## Excerpted data:
===
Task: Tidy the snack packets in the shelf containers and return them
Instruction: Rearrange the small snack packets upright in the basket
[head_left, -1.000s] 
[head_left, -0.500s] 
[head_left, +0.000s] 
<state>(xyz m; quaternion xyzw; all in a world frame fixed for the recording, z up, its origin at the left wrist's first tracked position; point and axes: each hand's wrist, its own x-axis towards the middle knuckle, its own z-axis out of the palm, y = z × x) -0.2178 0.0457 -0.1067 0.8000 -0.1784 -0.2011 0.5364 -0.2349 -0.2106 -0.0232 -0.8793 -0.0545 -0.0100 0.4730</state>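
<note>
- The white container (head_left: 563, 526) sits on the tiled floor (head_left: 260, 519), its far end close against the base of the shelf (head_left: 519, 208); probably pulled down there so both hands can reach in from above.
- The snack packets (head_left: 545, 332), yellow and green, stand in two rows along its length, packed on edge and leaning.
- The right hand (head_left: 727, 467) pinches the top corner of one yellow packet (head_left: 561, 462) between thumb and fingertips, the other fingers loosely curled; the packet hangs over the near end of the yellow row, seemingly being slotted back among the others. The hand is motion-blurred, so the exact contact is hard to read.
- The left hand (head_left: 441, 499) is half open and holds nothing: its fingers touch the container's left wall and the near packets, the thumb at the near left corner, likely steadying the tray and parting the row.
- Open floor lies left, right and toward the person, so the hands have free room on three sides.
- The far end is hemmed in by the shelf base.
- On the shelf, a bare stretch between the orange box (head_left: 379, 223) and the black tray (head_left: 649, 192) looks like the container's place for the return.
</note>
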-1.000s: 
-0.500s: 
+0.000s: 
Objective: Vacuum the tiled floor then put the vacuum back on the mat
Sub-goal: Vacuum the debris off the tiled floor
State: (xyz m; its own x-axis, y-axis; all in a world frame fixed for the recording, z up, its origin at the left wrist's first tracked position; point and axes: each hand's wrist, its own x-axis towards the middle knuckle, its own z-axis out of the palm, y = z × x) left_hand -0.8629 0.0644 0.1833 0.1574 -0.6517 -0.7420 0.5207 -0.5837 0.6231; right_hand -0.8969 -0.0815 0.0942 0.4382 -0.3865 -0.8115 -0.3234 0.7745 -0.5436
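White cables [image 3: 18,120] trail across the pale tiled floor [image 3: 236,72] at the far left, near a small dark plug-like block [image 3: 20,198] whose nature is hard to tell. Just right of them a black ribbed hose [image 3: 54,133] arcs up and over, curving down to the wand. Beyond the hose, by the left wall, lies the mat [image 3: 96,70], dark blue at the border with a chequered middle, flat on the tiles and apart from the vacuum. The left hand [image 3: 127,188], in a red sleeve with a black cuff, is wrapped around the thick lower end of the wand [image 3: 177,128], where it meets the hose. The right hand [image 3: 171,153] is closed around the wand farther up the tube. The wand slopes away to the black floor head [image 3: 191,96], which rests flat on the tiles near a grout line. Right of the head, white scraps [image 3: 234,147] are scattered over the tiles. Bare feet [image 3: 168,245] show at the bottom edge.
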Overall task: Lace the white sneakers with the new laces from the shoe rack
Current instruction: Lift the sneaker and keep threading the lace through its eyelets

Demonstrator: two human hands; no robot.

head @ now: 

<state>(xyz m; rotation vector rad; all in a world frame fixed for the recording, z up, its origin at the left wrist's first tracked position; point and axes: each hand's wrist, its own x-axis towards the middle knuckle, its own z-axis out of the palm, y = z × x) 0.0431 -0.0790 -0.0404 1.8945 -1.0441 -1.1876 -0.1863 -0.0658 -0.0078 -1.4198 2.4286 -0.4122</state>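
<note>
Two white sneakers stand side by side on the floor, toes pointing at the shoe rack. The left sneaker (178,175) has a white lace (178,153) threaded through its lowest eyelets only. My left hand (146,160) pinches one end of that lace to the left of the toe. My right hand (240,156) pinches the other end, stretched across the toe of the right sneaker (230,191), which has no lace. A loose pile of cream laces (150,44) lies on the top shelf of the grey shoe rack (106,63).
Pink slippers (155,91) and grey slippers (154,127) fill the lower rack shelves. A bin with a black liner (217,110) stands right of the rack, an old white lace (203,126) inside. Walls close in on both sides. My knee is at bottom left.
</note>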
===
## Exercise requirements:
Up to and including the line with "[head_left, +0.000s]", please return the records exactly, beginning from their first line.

## Output for this exercise:
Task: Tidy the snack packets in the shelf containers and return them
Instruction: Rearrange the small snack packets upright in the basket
[head_left, -1.000s] 
[head_left, -0.500s] 
[head_left, +0.000s] 

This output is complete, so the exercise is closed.